TASK DESCRIPTION: In the material below, find the line with "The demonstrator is" and the line with "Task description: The", then output both and every line between them exactly, omitting pictures.

INFORMATION PROVIDED below:

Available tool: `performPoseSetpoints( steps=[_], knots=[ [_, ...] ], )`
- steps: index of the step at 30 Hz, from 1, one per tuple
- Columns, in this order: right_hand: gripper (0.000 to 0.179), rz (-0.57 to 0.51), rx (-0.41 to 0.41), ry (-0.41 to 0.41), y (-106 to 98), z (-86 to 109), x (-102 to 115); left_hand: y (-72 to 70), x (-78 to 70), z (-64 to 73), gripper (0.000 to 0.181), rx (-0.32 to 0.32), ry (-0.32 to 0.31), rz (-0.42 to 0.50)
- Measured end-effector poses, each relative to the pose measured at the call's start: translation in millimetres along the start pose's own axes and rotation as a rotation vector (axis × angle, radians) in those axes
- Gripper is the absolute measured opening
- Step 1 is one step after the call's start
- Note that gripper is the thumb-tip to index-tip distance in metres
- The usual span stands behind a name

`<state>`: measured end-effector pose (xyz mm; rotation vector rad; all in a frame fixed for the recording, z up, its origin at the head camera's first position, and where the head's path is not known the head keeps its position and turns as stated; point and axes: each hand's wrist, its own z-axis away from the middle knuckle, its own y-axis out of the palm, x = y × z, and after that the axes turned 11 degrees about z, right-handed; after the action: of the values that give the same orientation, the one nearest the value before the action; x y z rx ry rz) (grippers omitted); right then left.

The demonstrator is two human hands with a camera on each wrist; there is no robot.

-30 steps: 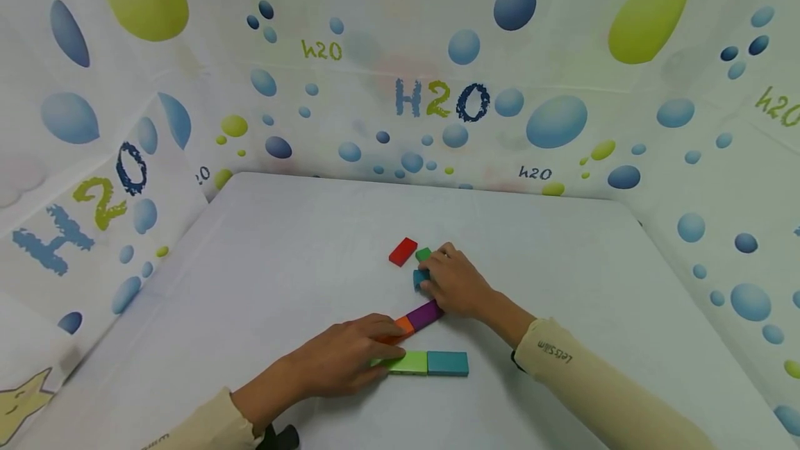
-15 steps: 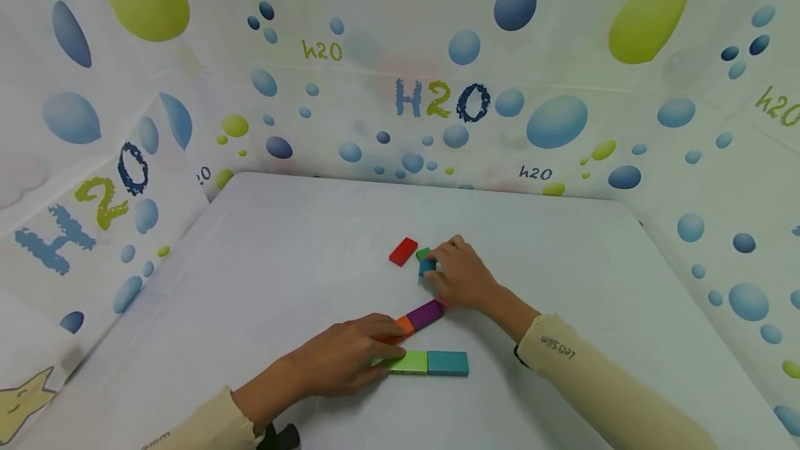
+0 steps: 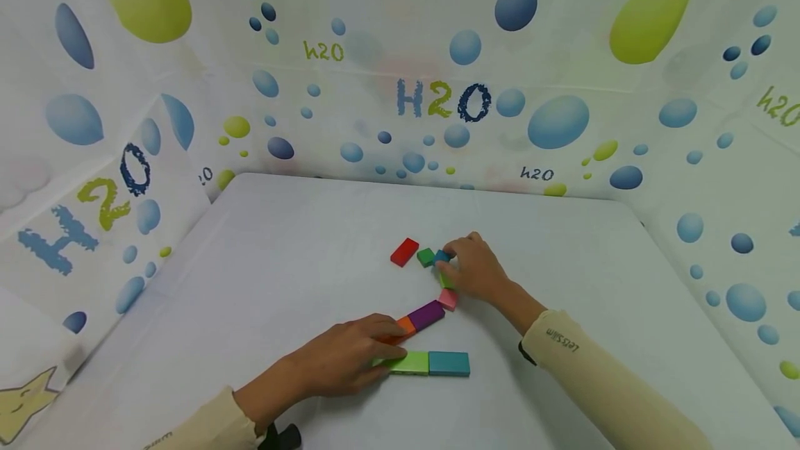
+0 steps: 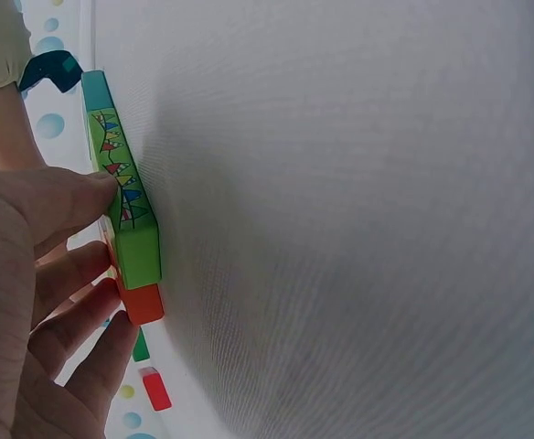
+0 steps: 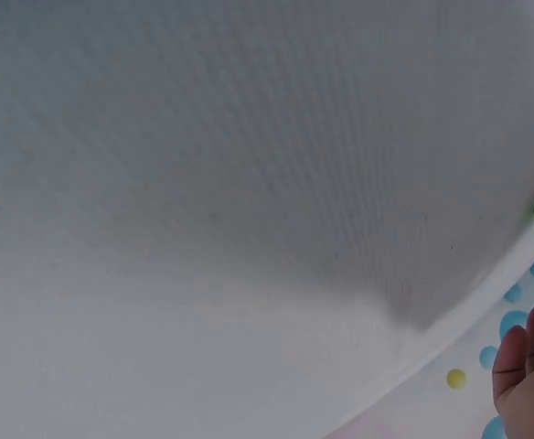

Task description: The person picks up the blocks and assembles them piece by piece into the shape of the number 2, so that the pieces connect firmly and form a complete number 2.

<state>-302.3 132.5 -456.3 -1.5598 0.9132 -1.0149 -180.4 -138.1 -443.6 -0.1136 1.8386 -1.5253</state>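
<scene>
My right hand [image 3: 478, 266] pinches a small blue block [image 3: 441, 256] between thumb and fingers, above a light green block [image 3: 446, 281]. Just below sits a pink block [image 3: 447, 299], touching the end of a purple block [image 3: 426, 314]. The purple block continues a slanting row with an orange block [image 3: 406, 326]. My left hand [image 3: 344, 356] rests over the left ends of this row and of a straight row, a lime green block [image 3: 409, 363] and a teal block [image 3: 448, 364]. In the left wrist view, its thumb touches the lime block's flag-printed side [image 4: 121, 169]; fingers lie by the orange block [image 4: 142, 304].
A small green block [image 3: 426, 257] and a red block [image 3: 404, 252] lie left of my right hand on the white table [image 3: 281, 248]. A printed cloth [image 3: 350, 110] stands behind the table and along its sides. A black object [image 3: 289, 437] shows by the left wrist.
My right hand has moved up and right with the blue block, bringing it beside the small green block. The light green and pink blocks have come into sight. The left hand has stayed put.
</scene>
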Motion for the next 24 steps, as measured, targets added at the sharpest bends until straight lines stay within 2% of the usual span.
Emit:
performPoseSetpoints(
  steps=[5,11,24],
  knots=[
    [0.038,-0.038,0.016,0.073,3.4,-3.9,-3.0,0.4,-0.1,0.5,0.036,-0.002,-0.004,0.002],
    [0.036,-0.067,0.074,0.158,6.7,-9.3,-3.6,1.2,0.5,0.5,0.036,-0.003,-0.008,-0.001],
    [0.037,-0.046,0.124,0.194,-0.9,-8.5,-1.5,2.6,1.9,1.4,0.037,-0.013,0.001,0.002]
  ],
)
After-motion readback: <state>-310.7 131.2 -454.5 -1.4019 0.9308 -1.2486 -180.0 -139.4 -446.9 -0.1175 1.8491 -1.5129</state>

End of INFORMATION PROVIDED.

TASK RESPONSE:
The demonstrator is two human hands with a camera on each wrist; there is no robot.

-30 steps: 
-15 steps: 
+0 steps: 
+0 steps: 
+0 steps: 

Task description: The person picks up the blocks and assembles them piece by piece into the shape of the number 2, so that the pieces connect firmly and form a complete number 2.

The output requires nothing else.